Significant Processes  
SEC & PCAOB > PCAOB > Auditing Standard No. 2 > Identifying Significant Processes

Source:
PCAOB Release 2004-001
March 9, 2004
Page A34 Standard

71. Identifying Significant Processes and Major Classes of Transactions. The auditor should identify each significant process over each major class of transactions affecting significant accounts or groups of accounts. Major classes of transactions are those classes of transactions that are significant to the company's financial statements. For example, at a company whose sales may be initiated by customers through personal contact in a retail store or electronically through use of the internet, these types of sales would be two major classes of transactions within the sales process if they were both significant to the company's financial statements. As another example, at a company for which fixed assets is a significant account, recording depreciation expense would be a major class of transactions.

72. Different types of major classes of transactions have different levels of inherent risk associated with them and require different levels of management supervision and involvement. For this reason, the auditor might further categorize the identified major classes of transactions by transaction type: routine, nonroutine, and estimation.

Routine transactions are recurring financial activities reflected in the accounting records in the normal course of business (for example, sales, purchases, cash receipts, cash disbursements, payroll).
Nonroutine transactions are activities that occur only periodically (for example, taking physical inventory, calculating depreciation expense, adjusting for foreign currencies). A distinguishing feature of nonroutine transactions is that data involved are generally not part of the routine flow of transactions.
Estimation transactions are activities that involve management judgments or assumptions in formulating account balances in the absence of a precise means of measurement (for example, determining the allowance for doubtful accounts, establishing warranty reserves, assessing assets for impairment).

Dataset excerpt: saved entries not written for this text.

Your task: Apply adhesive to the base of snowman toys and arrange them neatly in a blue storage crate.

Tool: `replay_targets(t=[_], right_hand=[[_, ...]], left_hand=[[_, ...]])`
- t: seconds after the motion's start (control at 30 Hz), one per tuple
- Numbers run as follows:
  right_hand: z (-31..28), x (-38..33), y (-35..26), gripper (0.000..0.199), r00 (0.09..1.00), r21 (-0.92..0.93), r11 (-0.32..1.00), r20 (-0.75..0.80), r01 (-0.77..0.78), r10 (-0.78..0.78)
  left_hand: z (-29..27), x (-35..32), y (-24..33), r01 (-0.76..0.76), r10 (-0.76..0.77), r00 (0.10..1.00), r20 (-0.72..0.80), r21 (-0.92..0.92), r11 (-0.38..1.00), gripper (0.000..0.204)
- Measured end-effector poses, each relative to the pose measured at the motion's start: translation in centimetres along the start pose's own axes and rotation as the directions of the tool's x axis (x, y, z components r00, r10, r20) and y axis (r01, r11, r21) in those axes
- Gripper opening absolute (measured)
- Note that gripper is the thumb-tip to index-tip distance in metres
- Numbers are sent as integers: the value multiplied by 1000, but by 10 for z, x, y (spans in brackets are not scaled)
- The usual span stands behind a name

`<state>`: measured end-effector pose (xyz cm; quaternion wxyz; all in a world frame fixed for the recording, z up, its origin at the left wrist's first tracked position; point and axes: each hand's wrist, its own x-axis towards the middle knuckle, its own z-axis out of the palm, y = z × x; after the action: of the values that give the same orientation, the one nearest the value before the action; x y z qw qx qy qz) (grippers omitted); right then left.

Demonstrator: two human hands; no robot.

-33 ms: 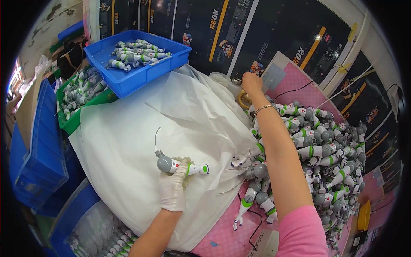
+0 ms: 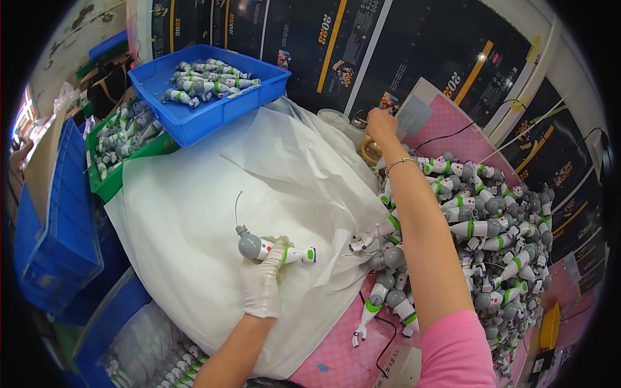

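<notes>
My left hand (image 2: 261, 284), in a white glove, is closed around a toy arm (image 2: 299, 255) above the white cloth (image 2: 194, 220). The toy arm is white with a green band and red dot, has a grey ball at its left end, and a thin wire curves up from that ball. My right hand (image 2: 381, 126), bare with a bracelet at the wrist, reaches far forward. Its fingers are curled together beside a small round metal container (image 2: 358, 119); what they hold, if anything, is hidden. Below that hand lies a yellow tape roll (image 2: 370, 150).
A large heap of similar toy arms (image 2: 498, 239) spreads along the right, partly behind my right forearm. Toy arms also fill a blue tray (image 2: 220, 119) at the back left and a green crate (image 2: 107, 187). A clear tub (image 2: 332, 119) stands by the dark printed panels.
</notes>
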<state>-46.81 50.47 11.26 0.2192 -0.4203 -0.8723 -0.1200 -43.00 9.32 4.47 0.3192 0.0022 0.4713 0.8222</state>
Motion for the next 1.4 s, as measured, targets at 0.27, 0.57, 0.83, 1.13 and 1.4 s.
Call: replay_targets(t=[0.27,0.57,0.83,1.13,1.4], right_hand=[[-61,-39,39,24,983,469,864,-115,181,-144],[-252,-300,1,14,985,770,616,-90,164,-149],[-321,-612,107,14,771,896,217,186,-387,610],[-297,-707,79,14,823,751,592,-120,-291,556],[-271,-713,60,28,857,704,651,-120,-283,502]], left_hand=[[0,-1,-7,-121,109,990,93,142,982,25],[-11,11,-23,-470,440,867,234,94,878,23],[-21,-251,-6,38,-86,720,689,86,996,25],[-29,-357,-164,507,-459,797,392,-22,861,28],[-24,-360,-172,533,-534,811,240,74,843,29]])
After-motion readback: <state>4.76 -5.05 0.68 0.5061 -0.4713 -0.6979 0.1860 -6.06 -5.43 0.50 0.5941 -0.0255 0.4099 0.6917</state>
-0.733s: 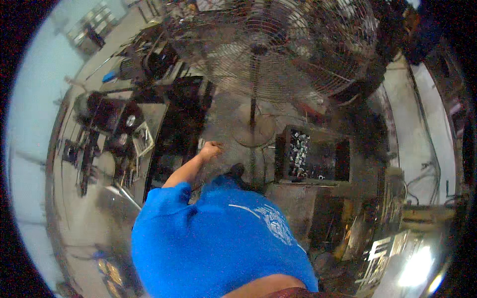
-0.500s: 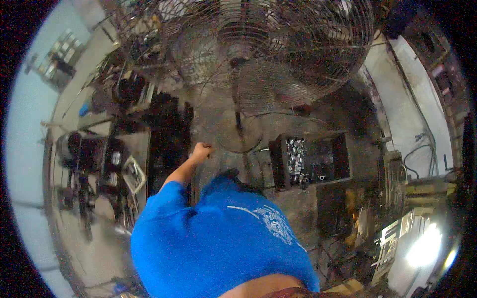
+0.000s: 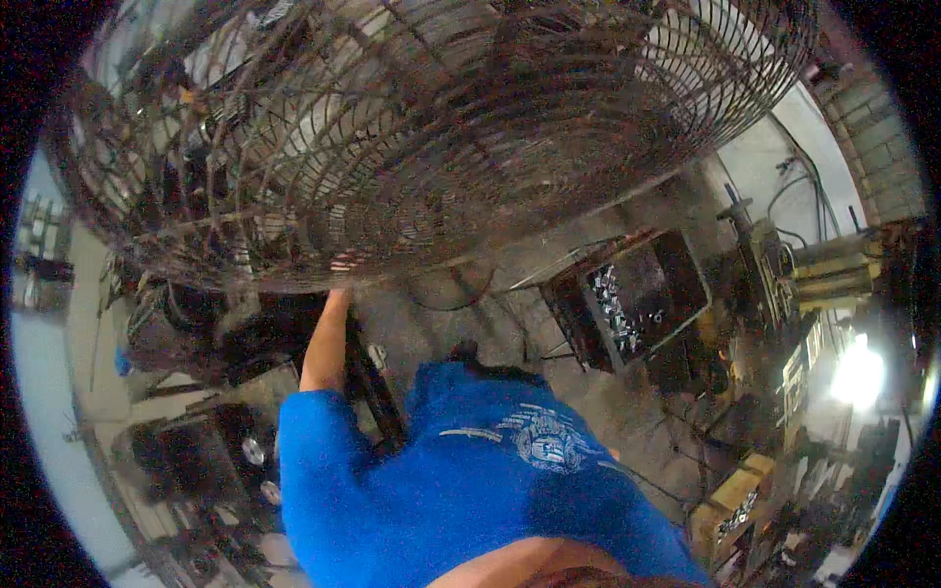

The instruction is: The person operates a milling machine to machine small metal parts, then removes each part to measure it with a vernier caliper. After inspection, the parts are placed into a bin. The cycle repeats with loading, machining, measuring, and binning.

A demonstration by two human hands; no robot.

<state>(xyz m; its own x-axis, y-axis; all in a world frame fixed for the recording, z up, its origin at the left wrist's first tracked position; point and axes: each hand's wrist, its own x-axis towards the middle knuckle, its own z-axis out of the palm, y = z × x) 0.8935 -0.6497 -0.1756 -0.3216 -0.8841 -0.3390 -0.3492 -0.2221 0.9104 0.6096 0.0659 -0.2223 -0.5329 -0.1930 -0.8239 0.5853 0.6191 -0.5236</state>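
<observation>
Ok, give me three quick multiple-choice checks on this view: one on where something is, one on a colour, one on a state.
1. Where is the left hand?
A. at the fan guard's lower rim
B. inside the dark crate
C. on the floor

2. What colour is the person's shirt?
A. red
B. blue
C. white

3. What about the right hand?
A. gripping the fan
B. holding a tool
C. out of view

Answers: 1 A, the arm reaches up to the rusty wire fan guard. 2 B, bright blue cloth fills the lower frame. 3 C, only one arm shows.

Head fisheye – looks steeply down, fan guard close.
</observation>
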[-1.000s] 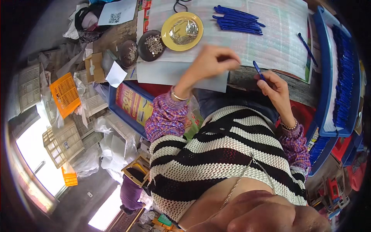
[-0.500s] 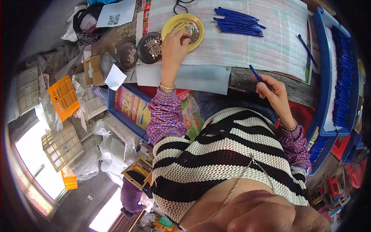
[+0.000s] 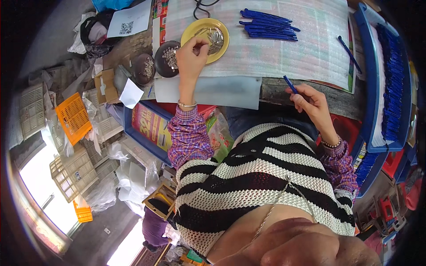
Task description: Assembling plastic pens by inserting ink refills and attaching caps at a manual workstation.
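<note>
My left hand (image 3: 191, 57) is above the near edge of a yellow plate (image 3: 227, 42) that holds thin silvery metal pins (image 3: 216, 41). Its fingertips are pinched together; what they hold, if anything, is too small to make out. Close by on its left stands a dark round dish (image 3: 162, 66) of small metal bits. My right hand (image 3: 310, 101), closed, grips a slim blue plastic piece (image 3: 289, 84) in front of the table edge, one end pointing up and left. A bundle of long blue pieces (image 3: 268, 25) lies on the foam-covered table (image 3: 248, 55).
A single blue piece (image 3: 349, 54) lies at the table's right. Beyond it, a blue crate (image 3: 375, 84) is packed with similar pieces. A second dark dish (image 3: 143, 73) and an open cardboard box (image 3: 105, 88) sit left. Behind, a person in purple (image 3: 155, 228) bends over.
My left hand has lifted away from the pins and drawn slightly back toward the plate's near left edge, fingers still pinched. My right hand keeps the blue piece in nearly the same place.
</note>
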### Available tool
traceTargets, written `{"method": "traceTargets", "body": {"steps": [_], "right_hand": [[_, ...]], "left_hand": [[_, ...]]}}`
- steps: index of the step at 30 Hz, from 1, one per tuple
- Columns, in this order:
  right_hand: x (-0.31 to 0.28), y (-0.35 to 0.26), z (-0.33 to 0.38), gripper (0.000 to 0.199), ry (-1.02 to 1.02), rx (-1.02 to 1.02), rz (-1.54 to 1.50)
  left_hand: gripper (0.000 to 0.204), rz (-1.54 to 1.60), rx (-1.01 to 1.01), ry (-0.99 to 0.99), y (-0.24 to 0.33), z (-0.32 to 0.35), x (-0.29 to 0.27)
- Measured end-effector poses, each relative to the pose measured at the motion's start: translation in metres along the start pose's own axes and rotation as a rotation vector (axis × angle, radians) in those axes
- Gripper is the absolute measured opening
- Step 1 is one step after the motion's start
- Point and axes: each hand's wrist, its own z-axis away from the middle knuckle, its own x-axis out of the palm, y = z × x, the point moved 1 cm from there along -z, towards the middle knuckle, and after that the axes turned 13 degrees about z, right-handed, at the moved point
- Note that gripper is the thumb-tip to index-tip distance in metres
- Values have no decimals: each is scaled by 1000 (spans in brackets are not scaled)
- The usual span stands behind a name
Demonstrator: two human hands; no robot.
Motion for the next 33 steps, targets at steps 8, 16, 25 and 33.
{"method": "traceTargets", "body": {"steps": [8, 16, 25, 33], "right_hand": [[0, -3, 0, 19, 21, -17, -82], [-1, 0, 2, 23, 62, 93, -174], [-3, 0, 3, 23, 14, 98, -84], [-3, 2, 4, 23, 21, 96, -48]], "left_hand": [[10, 431, -103, 9, -2, 3, 4], [17, 704, -259, -229, 35, 19, 27], [13, 734, -252, -502, 67, 40, 62], [11, 741, -315, -597, 83, 45, 76]]}}
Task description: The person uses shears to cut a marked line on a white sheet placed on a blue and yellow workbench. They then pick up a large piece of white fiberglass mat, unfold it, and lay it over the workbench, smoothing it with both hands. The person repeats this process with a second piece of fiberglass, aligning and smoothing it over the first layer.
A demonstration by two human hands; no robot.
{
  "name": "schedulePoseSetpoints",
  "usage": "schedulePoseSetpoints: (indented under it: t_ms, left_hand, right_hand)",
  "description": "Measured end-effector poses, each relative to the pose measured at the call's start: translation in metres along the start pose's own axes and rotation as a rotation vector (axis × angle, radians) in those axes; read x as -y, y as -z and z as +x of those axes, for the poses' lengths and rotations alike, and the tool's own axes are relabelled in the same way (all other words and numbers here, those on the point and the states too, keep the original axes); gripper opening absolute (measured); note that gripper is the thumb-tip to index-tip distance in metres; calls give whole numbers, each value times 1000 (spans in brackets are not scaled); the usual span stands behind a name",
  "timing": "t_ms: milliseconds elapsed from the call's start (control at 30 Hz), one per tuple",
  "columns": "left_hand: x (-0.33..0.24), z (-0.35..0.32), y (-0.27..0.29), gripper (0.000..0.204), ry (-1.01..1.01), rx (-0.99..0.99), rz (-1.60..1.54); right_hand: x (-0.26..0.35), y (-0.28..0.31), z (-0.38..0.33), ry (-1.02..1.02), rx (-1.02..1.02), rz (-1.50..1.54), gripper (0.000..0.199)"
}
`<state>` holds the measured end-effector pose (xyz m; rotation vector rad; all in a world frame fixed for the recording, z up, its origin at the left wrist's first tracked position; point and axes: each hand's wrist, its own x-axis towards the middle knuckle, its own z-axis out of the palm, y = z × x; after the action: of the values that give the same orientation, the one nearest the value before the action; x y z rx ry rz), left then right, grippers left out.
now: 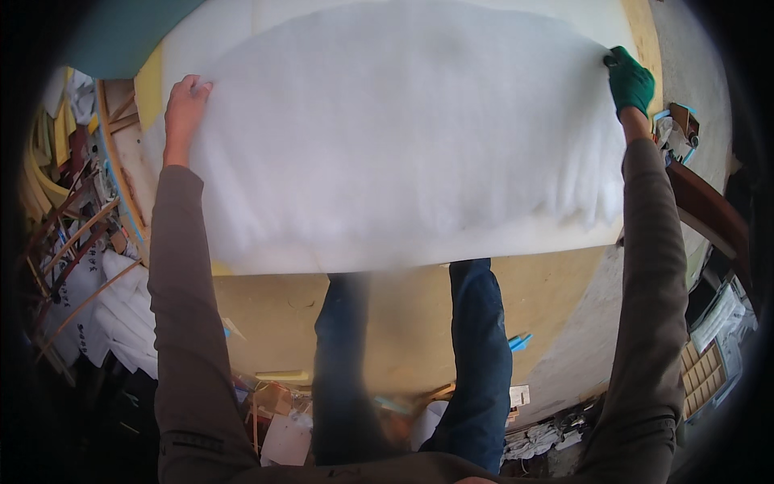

73. Most processes involve a series of tasks such as capturing input data, sorting and merging data, making calculations, updating transactions and master files, generating transactions, and summarizing and displaying or reporting data. The processing procedures relevant for the auditor to understand the flow of transactions generally are those activities required to initiate, authorize, record, process and report transactions. Such activities include, for example, initially recording sales orders, preparing shipping documents and invoices, and updating the accounts receivable master file. The relevant processing procedures also include procedures for correcting and reprocessing previously rejected transactions and for correcting erroneous transactions through adjusting journal entries.

74. For each significant process, the auditor should:
Understand the flow of transactions, including how transactions are initiated, authorized, recorded, processed, and reported. Identify the points within the process at which a misstatement including a misstatement due to fraud related to each relevant financial statement assertion could arise.
Identify the controls that management has implemented to address these potential misstatements.
Identify the controls that management has implemented over the prevention or timely detection of unauthorized acquisition, use, or disposition of the company's assets.

Note: The auditor frequently obtains the understanding and identifies the controls described above as part of his or her performance of walkthroughs (as described beginning in paragraph 79).